Your answer must be the records below, repeated exactly, with every picture left out.

[DATASET EXTRACT — start]

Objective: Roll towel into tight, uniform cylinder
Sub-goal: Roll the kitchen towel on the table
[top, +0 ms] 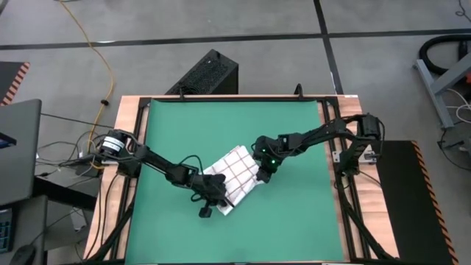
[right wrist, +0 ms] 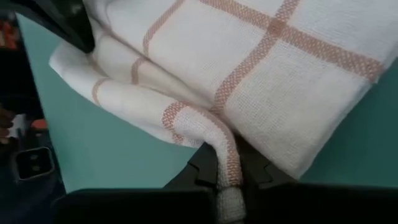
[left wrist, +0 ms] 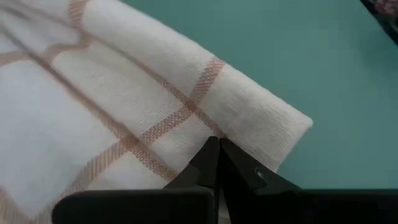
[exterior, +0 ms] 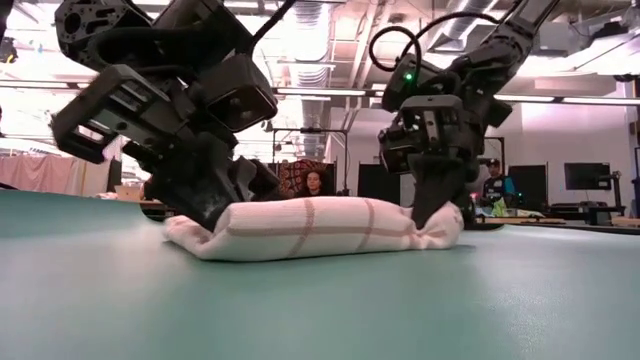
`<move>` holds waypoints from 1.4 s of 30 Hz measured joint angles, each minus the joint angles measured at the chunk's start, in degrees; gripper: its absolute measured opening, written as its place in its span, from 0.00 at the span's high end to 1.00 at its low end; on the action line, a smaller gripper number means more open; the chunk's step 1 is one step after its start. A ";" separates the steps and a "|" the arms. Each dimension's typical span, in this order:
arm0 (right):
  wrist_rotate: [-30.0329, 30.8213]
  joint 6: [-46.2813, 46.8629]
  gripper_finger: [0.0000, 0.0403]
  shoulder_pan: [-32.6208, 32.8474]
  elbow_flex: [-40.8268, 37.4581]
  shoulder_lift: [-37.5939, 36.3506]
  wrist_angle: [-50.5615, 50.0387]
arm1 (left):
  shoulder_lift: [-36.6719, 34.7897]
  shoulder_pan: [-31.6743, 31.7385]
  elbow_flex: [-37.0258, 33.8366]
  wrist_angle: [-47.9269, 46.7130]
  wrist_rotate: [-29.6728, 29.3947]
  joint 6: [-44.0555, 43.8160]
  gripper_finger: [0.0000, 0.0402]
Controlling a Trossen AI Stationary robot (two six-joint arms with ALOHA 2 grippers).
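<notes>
Readable text: none in any view
Labels, brands, numbers: none legible on the arms, the towel (top: 234, 177) or the surface (top: 294, 221)

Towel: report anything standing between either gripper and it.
Nothing visible does. The left gripper is shut at one end of the towel, and the right gripper pinches a fold at the other.

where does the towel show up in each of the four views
High view: the towel lies mid-mat, between both grippers.
Low view: centre, a low folded bundle.
Left wrist view: fills the upper left.
Right wrist view: fills the top.
Shared landmark: the green mat.
</notes>
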 joint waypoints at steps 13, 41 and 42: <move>2.44 -1.91 0.91 1.01 3.74 -2.87 1.34 | -0.02 0.03 0.00 -1.45 2.87 -0.61 1.00; 2.93 -1.07 0.91 1.46 4.63 5.46 5.96 | -15.29 -10.76 0.75 -7.74 -27.39 3.99 1.00; 2.95 -1.07 0.91 1.46 4.61 5.46 5.98 | -14.43 -11.56 2.03 -8.15 -28.26 6.13 1.00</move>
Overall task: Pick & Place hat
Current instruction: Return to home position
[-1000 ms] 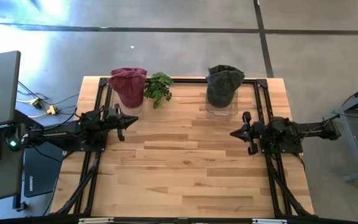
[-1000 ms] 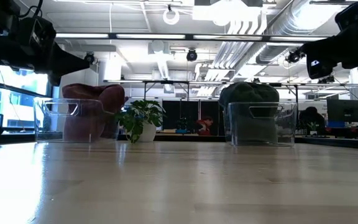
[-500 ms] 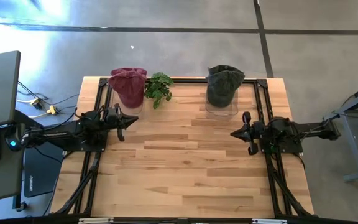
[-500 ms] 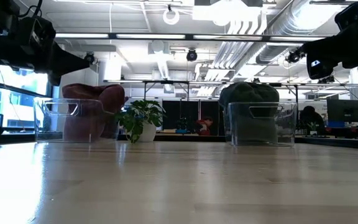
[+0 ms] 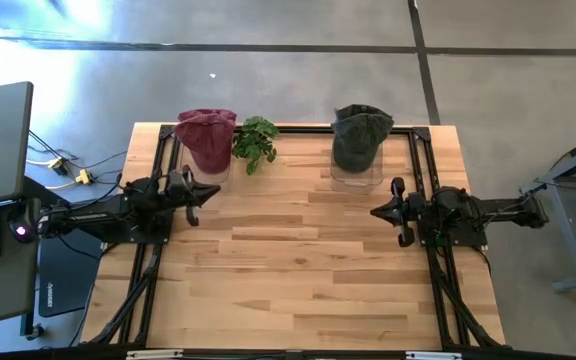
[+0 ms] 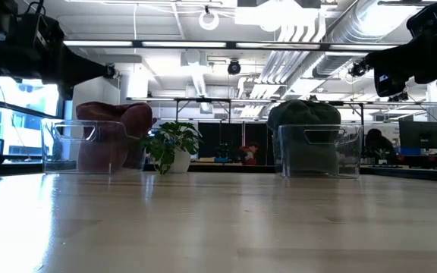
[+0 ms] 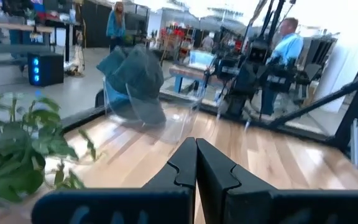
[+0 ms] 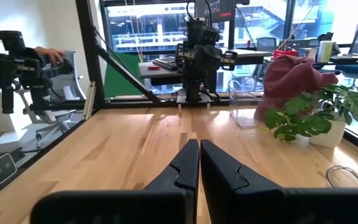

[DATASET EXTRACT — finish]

- [EXPECTED ANSWER]
Objective: Roll towel into tight, uniform cylinder
Sub-goal: Roll the kitchen towel on the table
[top, +0 ms] 
[right wrist, +0 ms] 
[left wrist, +0 ms] 
[exterior, +0 ms] 
`<move>` holds waypoints from 1.4 s of 30 Hz measured joint angles, each minus the joint angles measured at the chunk's start, in degrees; gripper: its absolute measured opening, written as its place in its span, from 0.00 at the span's high end to 1.00 at its low end; on the action line, a smaller gripper number means more open; the chunk's step 1 is one step after its start. A ";" separates the steps and a "|" the arms. Each dimension's typical span, in this order:
arm0 (right):
  wrist_rotate: [-30.0329, 30.8213]
  joint 6: [-46.2813, 46.8629]
  gripper_finger: [0.0000, 0.0403]
  shoulder_pan: [-32.6208, 32.8474]
  elbow_flex: [-40.8268, 37.4581]
  shoulder_lift: [-37.5939, 36.3506]
  wrist_angle: [-50.5615, 50.0387]
arm1 (left):
  shoulder_lift: [-36.6719, 34.7897]
  shoulder_pan: [-31.6743, 31.7385]
  elbow_flex: [-37.0258, 33.8366]
  wrist_angle: [-47.9269, 46.7130]
  wrist_rotate: [-29.6728, 29.3947]
  joint 6: [-44.0555, 43.8160]
  gripper_finger: [0.0000, 0.0402]
Controlling a Trossen AI Stationary robot (two six-joint arms with ALOHA 2 grippers).
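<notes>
Readable text: none in any view
Labels, brands, numbers: none legible on the arms, the towel (top: 234, 177) or the surface (top: 294, 221)

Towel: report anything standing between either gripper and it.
Nothing visible does. The left gripper is shut at one end of the towel, and the right gripper pinches a fold at the other.

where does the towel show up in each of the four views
High view: the towel lies mid-mat, between both grippers.
Low view: centre, a low folded bundle.
Left wrist view: fills the upper left.
Right wrist view: fills the top.
Shared landmark: the green mat.
</notes>
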 joint waypoints at steps 13, 41 and 42: <move>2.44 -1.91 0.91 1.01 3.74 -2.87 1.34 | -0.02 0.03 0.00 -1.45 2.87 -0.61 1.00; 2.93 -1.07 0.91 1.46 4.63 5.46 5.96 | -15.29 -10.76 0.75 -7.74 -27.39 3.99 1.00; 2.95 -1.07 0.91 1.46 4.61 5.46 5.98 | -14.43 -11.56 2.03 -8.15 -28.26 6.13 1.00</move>
Overall task: Pick & Place hat
Current instruction: Return to home position
[-1000 ms] 
[-1000 ms] 
[-500 ms] 
[-500 ms] 
[+0 ms] 
[+0 ms] 
[+0 ms] 
[+0 ms] 

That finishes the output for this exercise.